**WORK TO COMPLETE:** Only the stretch below from the line holding "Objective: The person" through the line holding "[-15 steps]" should be restated, word for word and with both ends included; pictures stay out.
= = = =
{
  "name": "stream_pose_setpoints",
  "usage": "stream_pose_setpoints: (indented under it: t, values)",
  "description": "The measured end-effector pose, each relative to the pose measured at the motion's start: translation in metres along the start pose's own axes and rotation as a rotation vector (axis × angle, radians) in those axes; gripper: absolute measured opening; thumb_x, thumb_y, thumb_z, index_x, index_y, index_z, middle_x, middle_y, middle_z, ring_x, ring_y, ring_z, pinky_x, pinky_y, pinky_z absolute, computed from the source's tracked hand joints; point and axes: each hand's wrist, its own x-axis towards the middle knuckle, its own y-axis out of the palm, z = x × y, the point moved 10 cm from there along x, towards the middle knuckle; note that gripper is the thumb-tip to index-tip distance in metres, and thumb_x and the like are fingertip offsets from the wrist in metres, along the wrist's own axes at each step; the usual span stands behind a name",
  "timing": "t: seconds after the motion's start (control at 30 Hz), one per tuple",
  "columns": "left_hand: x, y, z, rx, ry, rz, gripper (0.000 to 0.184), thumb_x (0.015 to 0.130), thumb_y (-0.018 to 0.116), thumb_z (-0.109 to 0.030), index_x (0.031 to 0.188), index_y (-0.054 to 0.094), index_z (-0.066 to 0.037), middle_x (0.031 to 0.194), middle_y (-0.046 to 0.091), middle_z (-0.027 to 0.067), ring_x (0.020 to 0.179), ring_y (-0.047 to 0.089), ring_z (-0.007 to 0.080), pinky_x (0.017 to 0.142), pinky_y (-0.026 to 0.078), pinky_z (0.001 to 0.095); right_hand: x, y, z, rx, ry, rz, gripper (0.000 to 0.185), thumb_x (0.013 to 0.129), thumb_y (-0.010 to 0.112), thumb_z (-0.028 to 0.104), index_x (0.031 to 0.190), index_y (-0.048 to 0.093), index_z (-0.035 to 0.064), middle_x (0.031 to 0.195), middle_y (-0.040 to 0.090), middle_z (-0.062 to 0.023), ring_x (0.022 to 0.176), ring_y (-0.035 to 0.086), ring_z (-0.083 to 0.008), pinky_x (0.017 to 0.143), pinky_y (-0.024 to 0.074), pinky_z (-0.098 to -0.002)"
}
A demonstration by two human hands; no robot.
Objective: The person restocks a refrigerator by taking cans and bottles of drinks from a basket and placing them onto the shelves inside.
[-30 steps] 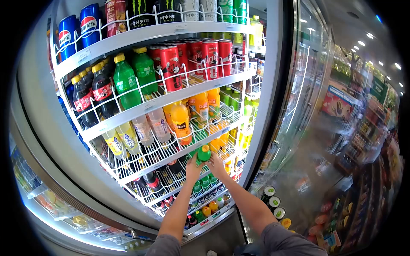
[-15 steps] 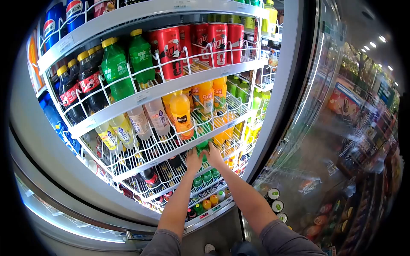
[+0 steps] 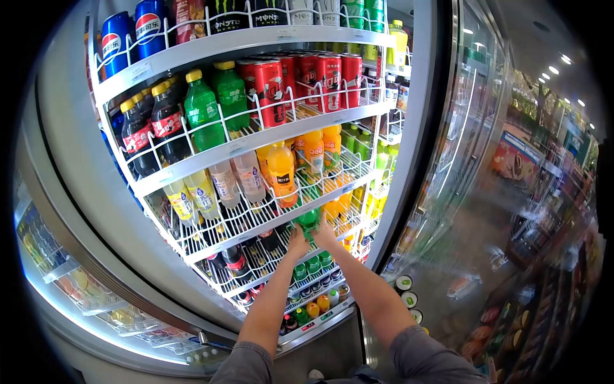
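Observation:
Both my arms reach into an upright drinks cooler, at a lower wire shelf. Between my hands is a green plastic bottle (image 3: pixel 309 219), just below the front edge of the shelf (image 3: pixel 268 225) with the orange drinks. My left hand (image 3: pixel 298 243) grips its left side, fingers closed round it. From the right, my right hand (image 3: pixel 327 237) holds the same bottle, partly hidden behind its own wrist. Above my hands stands an orange juice bottle (image 3: pixel 282 174) with a dark label. More green bottles (image 3: pixel 313 264) lie on a lower shelf, between my forearms.
White wire rails edge each shelf. Red cans (image 3: pixel 270 93), green soda bottles (image 3: pixel 203 112) and cola bottles (image 3: pixel 135 136) fill the shelf above. On the right is the glass door (image 3: pixel 441 166). Several cans (image 3: pixel 408 299) show low on the right, near my right arm.
My view has shifted, so the shelves sit lower and further right on the left side. More of the green bottle shows between my hands, which still hold it.

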Motion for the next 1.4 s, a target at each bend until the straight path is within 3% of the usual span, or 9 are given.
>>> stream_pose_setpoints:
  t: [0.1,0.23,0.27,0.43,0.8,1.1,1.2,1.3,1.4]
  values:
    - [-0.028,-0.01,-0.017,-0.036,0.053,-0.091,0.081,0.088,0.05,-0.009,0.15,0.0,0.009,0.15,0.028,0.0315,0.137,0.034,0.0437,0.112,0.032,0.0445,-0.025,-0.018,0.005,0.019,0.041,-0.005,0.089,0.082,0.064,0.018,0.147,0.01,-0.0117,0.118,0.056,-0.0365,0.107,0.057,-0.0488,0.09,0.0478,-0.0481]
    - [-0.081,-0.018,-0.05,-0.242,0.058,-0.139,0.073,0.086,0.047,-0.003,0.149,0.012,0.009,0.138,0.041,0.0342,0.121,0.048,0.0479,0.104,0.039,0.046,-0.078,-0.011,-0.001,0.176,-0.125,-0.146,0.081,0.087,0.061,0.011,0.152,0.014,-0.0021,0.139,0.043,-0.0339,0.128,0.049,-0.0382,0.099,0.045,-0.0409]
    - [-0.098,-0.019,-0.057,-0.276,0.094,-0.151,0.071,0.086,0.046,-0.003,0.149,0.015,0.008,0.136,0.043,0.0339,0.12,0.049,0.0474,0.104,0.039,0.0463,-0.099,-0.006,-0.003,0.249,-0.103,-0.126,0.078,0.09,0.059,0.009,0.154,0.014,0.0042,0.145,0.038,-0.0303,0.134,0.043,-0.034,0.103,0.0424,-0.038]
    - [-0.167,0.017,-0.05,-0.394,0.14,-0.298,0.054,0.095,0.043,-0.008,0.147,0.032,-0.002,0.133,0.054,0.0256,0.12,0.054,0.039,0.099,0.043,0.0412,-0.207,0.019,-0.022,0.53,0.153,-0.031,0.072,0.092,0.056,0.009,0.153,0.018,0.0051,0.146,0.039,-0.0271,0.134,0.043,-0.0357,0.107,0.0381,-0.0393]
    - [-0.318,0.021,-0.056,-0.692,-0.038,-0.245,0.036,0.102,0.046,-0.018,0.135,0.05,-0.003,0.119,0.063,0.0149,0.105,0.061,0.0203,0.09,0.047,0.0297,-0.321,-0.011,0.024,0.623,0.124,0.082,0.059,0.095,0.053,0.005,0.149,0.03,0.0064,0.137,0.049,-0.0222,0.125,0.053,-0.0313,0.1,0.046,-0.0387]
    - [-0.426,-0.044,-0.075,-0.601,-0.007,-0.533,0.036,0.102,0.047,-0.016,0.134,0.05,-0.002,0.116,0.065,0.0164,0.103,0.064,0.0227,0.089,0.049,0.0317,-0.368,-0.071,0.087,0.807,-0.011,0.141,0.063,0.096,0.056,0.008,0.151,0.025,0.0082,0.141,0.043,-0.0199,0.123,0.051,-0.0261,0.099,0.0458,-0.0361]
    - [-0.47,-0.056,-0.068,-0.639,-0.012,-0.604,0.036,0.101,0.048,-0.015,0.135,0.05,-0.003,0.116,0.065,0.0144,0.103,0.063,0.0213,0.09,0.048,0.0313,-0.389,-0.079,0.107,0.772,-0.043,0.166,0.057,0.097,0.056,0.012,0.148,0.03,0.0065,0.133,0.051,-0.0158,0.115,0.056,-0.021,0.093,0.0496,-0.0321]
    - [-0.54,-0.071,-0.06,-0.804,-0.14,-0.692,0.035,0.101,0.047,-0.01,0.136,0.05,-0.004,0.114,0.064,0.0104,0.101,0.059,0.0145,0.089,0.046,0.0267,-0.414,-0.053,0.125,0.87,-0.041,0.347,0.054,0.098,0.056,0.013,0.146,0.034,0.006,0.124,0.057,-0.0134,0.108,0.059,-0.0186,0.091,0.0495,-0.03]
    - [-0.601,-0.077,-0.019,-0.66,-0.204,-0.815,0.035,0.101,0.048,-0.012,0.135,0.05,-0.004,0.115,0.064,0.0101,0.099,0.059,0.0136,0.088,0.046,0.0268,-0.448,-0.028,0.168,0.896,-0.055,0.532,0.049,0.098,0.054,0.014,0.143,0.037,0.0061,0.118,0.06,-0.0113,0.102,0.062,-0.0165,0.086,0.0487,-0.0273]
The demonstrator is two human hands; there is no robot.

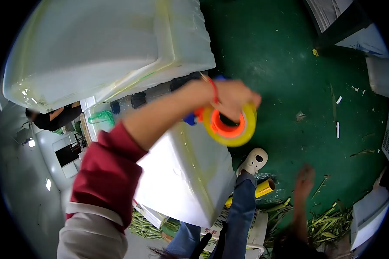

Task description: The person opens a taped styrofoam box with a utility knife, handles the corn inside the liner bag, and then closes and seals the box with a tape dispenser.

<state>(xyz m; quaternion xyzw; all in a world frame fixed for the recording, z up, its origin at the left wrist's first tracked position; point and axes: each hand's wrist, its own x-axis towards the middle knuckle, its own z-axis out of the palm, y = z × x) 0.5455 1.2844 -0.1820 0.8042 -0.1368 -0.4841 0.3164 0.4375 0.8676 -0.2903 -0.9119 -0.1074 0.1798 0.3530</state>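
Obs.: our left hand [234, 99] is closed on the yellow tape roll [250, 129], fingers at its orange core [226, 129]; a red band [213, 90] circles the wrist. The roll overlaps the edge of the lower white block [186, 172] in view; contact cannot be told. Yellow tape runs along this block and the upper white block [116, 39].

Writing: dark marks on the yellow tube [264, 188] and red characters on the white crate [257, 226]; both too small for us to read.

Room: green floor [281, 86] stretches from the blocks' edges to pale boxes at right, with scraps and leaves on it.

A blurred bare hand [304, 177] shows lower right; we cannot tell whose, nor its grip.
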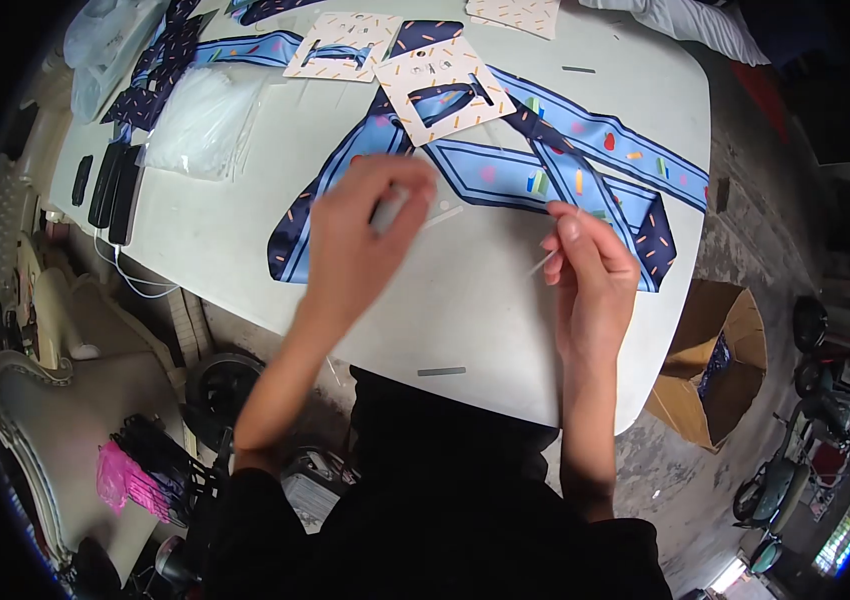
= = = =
**THE COMPLETED TASK:**
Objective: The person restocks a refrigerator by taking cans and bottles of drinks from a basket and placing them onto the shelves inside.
[-30 steps] 
[-15 steps] 

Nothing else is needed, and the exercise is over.